A rotina é o elemento de maior potencial de devastação dos relacionamentos. Cabe aos casais buscar alternativas para fugir desses efeitos deletérios e reinventar a relação, buscando aquilo que sempre desejaram: estarem juntos, movidos por carinho, companheirismo e respeito.
Casais que, acima de tudo, se respeitam e se amam, possuem todas as ferramentas essenciais para passarem ilesos por essa pandemia e até mesmo fortalecer a relação, seja pelo companheirismo, seja pelo apoio mútuo, mantendo-se cada dia mais unidos, com o respeito ao espaço e às necessidades do outro. Todos temos manias e defeitos, afinal, somos humanos. Contudo devemos estar, sempre atentos a todo e qualquer tipo de comportamento invasivo.
De fato, as discussões do dia a dia já são inevitáveis, ainda mais num momento de emoções tão intensas e afloradas pelos medos e incertezas dessa pandemia, e agravados pelo isolamento social. Contudo, é preciso parar e repensar as atitudes. O momento presente não comporta atos de intransigência. O respeito e o bom senso devem ser aplicados em todas as nossas relações pessoais, principalmente, no casamento.
Uma decisão pelo divórcio é bastante difícil, ainda mais neste período. O calor dos ânimos causados pelo medo e o stress da pandemia, empurra os cônjuges e companheiros a uma situação altamente indesejável, haja vista a inviabilidade quase absoluta, de obter-se uma ordem judicial de afastamento do lar em meio a pandemia, salvo nos casos de abuso e violência doméstica.
Não podemos esquecer, principalmente nestes tempos de altíssimo estresse, por conta da convivência contínua forçada, que o lar, é justamente, o local mais perigoso para mulheres vítimas de violência doméstica. É, justamente, nesses casos, quando o convívio acarreta o risco de morte, e que se faz necessário requerer medidas protetivas de afastamento do lar, até mesmo perante o Plantão Judiciário ou, diretamente, nas Delegacias de Defesa da Mulher.
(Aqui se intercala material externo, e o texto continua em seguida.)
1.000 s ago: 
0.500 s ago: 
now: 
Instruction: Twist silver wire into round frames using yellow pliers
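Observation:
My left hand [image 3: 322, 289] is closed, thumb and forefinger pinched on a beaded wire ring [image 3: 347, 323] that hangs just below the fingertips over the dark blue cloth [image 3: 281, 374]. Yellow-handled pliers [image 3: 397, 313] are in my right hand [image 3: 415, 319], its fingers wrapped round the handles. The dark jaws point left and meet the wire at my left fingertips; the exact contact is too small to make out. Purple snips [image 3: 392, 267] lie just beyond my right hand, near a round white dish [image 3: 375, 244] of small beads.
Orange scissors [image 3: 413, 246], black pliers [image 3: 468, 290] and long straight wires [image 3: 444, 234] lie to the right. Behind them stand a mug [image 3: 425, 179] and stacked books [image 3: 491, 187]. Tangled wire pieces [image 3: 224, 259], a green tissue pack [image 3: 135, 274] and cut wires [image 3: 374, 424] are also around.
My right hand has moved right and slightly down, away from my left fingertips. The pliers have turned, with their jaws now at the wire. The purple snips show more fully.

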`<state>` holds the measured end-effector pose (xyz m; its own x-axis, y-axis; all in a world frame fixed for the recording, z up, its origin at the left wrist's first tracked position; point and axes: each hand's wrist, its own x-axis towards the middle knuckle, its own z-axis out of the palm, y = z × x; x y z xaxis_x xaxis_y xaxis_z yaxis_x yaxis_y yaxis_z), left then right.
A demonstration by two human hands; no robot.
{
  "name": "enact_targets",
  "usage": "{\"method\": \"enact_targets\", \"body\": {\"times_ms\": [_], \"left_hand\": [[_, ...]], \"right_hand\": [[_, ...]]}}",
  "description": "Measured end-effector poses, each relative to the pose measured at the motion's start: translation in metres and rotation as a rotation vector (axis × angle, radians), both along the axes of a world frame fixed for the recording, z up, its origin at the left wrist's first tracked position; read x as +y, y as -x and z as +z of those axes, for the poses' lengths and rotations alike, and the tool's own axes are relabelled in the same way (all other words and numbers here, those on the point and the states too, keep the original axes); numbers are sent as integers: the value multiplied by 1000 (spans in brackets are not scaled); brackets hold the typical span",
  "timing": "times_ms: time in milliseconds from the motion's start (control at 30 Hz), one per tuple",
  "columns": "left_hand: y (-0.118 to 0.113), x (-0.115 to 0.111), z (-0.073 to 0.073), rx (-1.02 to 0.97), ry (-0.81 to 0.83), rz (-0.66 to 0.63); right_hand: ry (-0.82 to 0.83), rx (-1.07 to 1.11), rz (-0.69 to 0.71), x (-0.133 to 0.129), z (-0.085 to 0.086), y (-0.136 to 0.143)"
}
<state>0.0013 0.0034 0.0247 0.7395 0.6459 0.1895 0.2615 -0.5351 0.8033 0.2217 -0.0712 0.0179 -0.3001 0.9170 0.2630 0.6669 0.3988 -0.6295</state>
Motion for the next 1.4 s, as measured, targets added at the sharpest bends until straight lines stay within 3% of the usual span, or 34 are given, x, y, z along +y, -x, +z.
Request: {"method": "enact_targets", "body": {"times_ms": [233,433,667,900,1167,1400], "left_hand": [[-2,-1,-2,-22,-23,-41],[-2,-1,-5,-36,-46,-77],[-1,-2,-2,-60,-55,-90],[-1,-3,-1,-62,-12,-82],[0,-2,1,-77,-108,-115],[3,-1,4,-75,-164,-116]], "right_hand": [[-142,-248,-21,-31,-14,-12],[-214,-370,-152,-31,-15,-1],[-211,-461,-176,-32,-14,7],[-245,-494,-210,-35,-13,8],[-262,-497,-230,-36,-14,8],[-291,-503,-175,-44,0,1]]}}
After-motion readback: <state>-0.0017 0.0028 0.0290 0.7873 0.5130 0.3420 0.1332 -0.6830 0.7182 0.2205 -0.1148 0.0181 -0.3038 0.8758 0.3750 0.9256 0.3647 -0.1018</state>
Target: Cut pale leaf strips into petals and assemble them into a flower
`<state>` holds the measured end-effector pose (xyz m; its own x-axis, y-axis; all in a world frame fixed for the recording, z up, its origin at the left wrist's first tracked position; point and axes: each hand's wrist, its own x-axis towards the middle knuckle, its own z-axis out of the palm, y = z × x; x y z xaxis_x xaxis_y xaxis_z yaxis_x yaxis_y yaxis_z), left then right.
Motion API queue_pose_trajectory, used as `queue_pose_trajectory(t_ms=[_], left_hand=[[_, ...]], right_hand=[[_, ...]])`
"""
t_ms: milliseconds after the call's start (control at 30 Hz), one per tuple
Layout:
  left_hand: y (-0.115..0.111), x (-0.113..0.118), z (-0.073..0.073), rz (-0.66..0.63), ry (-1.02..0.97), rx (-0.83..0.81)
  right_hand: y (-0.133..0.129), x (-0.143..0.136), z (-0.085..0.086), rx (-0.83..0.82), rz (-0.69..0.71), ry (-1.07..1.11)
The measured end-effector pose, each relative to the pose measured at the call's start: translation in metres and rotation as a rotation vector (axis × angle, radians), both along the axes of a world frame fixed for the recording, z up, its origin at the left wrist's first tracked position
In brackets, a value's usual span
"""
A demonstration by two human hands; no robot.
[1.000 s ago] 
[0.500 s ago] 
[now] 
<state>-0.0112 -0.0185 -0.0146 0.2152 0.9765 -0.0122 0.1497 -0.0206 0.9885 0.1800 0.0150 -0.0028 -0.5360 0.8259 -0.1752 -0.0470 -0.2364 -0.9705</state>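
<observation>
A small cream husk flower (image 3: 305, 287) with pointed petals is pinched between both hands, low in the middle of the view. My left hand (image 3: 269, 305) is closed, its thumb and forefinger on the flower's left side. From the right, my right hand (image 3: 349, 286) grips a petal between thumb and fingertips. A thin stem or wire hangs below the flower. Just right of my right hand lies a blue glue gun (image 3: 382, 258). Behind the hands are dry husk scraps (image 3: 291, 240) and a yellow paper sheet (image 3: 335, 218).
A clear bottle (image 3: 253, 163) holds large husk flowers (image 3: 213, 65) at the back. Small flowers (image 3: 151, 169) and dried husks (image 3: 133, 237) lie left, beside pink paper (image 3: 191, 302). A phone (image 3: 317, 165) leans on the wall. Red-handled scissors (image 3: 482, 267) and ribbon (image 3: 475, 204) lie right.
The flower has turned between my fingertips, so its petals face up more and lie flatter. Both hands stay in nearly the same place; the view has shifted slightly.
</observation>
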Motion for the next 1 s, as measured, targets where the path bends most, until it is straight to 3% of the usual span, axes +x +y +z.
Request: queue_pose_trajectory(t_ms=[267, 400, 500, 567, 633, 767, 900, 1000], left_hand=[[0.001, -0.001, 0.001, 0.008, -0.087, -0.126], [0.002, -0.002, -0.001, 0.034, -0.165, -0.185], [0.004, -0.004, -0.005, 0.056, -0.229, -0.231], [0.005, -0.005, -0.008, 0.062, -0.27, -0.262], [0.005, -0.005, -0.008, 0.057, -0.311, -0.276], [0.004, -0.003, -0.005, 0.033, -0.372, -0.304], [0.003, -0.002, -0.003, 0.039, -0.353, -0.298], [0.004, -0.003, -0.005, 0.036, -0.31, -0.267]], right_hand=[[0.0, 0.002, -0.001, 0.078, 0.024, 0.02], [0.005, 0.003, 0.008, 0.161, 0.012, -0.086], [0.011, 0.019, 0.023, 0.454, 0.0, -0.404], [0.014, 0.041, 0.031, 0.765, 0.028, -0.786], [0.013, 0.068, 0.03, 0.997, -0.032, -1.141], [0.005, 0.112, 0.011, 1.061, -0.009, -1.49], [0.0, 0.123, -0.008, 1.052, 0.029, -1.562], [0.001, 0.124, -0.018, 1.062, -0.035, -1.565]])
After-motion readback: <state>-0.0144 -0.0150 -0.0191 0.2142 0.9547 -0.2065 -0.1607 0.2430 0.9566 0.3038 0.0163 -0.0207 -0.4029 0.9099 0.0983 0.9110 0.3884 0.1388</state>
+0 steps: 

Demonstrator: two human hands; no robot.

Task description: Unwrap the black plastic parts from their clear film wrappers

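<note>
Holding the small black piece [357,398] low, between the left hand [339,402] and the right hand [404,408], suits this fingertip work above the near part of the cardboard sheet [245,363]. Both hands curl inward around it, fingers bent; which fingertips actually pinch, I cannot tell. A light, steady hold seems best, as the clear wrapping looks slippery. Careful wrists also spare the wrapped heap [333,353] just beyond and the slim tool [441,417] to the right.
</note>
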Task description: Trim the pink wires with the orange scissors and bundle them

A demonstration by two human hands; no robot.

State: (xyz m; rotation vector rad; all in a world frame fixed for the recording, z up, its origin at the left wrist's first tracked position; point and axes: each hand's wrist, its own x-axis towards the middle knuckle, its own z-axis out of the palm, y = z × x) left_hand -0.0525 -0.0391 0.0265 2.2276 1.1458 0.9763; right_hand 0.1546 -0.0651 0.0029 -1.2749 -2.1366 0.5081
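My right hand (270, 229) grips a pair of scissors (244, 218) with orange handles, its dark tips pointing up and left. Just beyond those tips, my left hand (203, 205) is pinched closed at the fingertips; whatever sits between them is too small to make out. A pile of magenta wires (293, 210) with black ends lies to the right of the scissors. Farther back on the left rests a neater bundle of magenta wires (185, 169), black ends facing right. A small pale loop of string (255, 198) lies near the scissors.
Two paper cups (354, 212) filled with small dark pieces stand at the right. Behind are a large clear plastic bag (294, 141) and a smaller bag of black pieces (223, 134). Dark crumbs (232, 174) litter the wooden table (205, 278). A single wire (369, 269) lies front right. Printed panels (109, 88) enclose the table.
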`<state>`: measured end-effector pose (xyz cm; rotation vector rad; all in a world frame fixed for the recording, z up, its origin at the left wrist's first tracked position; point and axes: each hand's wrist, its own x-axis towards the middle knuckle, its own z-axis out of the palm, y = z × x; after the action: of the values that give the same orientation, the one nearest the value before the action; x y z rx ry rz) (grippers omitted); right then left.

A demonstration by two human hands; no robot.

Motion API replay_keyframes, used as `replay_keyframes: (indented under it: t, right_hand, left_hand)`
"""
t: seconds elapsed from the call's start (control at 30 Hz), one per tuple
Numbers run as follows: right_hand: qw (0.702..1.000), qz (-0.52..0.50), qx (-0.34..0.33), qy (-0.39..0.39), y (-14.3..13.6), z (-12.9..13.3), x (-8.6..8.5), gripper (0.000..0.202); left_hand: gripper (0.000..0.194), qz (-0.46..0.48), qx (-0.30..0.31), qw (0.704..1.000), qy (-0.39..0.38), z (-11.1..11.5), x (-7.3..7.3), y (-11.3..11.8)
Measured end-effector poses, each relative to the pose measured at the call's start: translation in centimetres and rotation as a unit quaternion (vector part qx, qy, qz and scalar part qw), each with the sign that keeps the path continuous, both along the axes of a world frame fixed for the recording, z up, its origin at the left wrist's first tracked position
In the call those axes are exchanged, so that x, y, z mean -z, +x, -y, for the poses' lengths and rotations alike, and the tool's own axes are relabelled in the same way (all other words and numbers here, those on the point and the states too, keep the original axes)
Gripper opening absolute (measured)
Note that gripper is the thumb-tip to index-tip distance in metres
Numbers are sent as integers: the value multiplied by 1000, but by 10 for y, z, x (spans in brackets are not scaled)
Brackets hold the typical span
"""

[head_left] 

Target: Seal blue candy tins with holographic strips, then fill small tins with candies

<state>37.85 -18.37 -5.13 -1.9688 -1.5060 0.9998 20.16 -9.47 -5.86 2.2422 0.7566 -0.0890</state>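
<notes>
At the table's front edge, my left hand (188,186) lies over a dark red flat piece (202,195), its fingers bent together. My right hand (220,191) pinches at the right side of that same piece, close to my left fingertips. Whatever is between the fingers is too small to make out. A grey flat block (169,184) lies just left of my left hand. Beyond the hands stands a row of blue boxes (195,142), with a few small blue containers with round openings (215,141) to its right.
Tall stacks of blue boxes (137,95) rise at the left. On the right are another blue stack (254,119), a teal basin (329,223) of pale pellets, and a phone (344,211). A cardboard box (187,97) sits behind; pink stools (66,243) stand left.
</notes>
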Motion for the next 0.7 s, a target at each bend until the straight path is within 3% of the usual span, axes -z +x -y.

Nos estados do Rio de Janeiro e de São Paulo o número de denúncias de violência doméstica sofreu um incremento de aproximadamente 50%, o mesmo ocorrendo com os casos de feminicídio, tomando-se por base as informações havidas desde o início da implementação das medidas de distanciamento social.
Os maiores desafios dessa quarentena encontram-se na esfera familiar. A forma como se desenvolve a vida das famílias e dos casais sem filhos, tem sofrido mudanças drásticas. O confinamento é uma prova de fogo para as relações familiares, e em especial, para os casamentos.
Assim, é muito provável que esse aumento considerável no número de divórcios pelo mundo pós pandemia, se torne tão danoso para a estabilidade social e à saúde das pessoas, como a infecção de Covid-19.
Devemos, como seres humanos comprometidos com o melhor ao próximo, ao menos compreender este momento, como uma oportunidade de aproveitar mais e melhor a vida em família, e a dois.